Return every line of the listing, exactly as it reads.

_ _ _ _

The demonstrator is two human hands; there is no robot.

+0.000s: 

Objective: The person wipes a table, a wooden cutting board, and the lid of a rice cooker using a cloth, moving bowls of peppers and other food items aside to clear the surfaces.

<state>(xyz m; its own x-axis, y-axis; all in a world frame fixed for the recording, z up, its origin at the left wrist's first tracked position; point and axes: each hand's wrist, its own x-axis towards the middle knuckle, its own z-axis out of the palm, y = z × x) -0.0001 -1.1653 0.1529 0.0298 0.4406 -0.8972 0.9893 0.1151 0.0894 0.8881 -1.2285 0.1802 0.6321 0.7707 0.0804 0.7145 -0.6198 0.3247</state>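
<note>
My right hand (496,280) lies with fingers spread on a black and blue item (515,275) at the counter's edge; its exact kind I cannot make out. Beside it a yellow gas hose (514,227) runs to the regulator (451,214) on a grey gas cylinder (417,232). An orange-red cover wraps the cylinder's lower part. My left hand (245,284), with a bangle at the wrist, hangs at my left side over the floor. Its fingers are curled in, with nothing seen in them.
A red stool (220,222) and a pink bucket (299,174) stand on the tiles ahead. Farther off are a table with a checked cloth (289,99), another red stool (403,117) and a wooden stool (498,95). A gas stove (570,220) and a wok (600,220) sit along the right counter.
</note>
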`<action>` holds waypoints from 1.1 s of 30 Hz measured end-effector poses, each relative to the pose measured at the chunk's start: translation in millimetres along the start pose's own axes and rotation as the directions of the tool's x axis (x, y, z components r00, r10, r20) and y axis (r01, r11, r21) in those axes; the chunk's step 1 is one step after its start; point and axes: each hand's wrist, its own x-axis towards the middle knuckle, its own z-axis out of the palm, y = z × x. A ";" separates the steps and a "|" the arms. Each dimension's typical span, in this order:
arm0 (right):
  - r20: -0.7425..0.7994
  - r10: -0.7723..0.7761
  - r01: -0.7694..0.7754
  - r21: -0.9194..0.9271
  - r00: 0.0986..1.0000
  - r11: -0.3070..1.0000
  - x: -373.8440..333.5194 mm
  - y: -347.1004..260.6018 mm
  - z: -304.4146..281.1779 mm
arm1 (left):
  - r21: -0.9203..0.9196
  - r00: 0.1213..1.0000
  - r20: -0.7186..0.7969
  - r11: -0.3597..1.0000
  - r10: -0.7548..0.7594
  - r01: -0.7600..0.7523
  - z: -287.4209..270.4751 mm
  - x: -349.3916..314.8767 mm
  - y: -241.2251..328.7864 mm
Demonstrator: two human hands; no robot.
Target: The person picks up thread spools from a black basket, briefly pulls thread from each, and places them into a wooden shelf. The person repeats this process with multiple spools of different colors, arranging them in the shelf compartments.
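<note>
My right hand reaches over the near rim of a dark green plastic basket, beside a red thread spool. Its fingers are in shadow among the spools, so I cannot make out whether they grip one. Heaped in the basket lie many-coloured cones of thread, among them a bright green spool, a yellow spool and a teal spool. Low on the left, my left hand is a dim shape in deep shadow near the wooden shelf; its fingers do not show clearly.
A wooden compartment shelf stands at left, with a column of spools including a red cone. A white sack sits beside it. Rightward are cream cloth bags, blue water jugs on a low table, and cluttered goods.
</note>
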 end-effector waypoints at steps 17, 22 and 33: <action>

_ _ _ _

• [SOLUTION FOR THIS EXERCISE]
The demonstrator is two human hands; there is no robot.

+0.000s: 

Objective: The person wipes a table, a wooden cutting board, and the lid of a rice cooker using a cloth, moving bowls of peppers and other food items aside to clear the surfaces.

<state>(xyz m; its own x-axis, y-axis; all in a world frame fixed for the recording, z up, its origin at the left wrist's first tracked position; point and axes: each hand's wrist, its own x-axis towards the middle knuckle, its own z-axis out of the palm, y = z × x) -0.0001 -1.1653 0.1529 0.0298 0.4406 -0.8972 0.9893 0.1151 0.0894 0.8881 -1.2285 0.1802 0.6321 0.7707 0.0804 0.7145 -0.6198 0.3247</state>
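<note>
My right hand (496,280) lies with fingers spread on a black and blue item (515,275) at the counter's edge; its exact kind I cannot make out. Beside it a yellow gas hose (514,227) runs to the regulator (451,214) on a grey gas cylinder (417,232). An orange-red cover wraps the cylinder's lower part. My left hand (245,284), with a bangle at the wrist, hangs at my left side over the floor. Its fingers are curled in, with nothing seen in them.
A red stool (220,222) and a pink bucket (299,174) stand on the tiles ahead. Farther off are a table with a checked cloth (289,99), another red stool (403,117) and a wooden stool (498,95). A gas stove (570,220) and a wok (600,220) sit along the right counter.
</note>
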`<action>` holds waypoints from 1.1 s of 30 Hz measured end-effector poses, each relative to the pose measured at the chunk's start: translation in millimetres along the start pose's own axes and rotation as the directions of the tool's x axis (x, y, z components r00, r10, r20) and y axis (r01, r11, r21) in those axes; the chunk's step 1 is one step after its start; point and axes: each hand's wrist, its own x-axis towards the middle knuckle, its own z-axis out of the palm, y = z × x. A ";" separates the steps and a "|" the arms. Each dimension's typical span, in this order:
arm0 (right):
  - r20: -0.7425..0.7994
  - r10: -0.7723..0.7761
  - r01: -0.7694..0.7754
  - r21: -0.9194..0.9271
  - r00: 0.0986..1.0000
  - r11: -0.3070..1.0000
  - x: -373.8440..333.5194 mm
  - y: -347.1004..260.6018 mm
  - z: -304.4146..281.1779 mm
arm1 (left):
  - r21: -0.9203..0.9196
  - r00: 0.1213..1.0000
  - r20: -0.7186..0.7969
  - r11: -0.3597..1.0000
  - r10: -0.7548..0.7594
  - r01: -0.7600..0.7523
  - z: -287.4209..270.4751 mm
  - x: -349.3916..314.8767 mm
  - y: -241.2251..328.7864 mm
Demonstrator: two human hands; no robot.
Target: The person picks up thread spools from a black basket, briefly pulls thread from each, and places them into a wooden shelf. The person repeats this process with multiple spools of different colors, arranging them in the shelf compartments.
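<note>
My right hand reaches over the near rim of a dark green plastic basket, beside a red thread spool. Its fingers are in shadow among the spools, so I cannot make out whether they grip one. Heaped in the basket lie many-coloured cones of thread, among them a bright green spool, a yellow spool and a teal spool. Low on the left, my left hand is a dim shape in deep shadow near the wooden shelf; its fingers do not show clearly.
A wooden compartment shelf stands at left, with a column of spools including a red cone. A white sack sits beside it. Rightward are cream cloth bags, blue water jugs on a low table, and cluttered goods.
</note>
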 end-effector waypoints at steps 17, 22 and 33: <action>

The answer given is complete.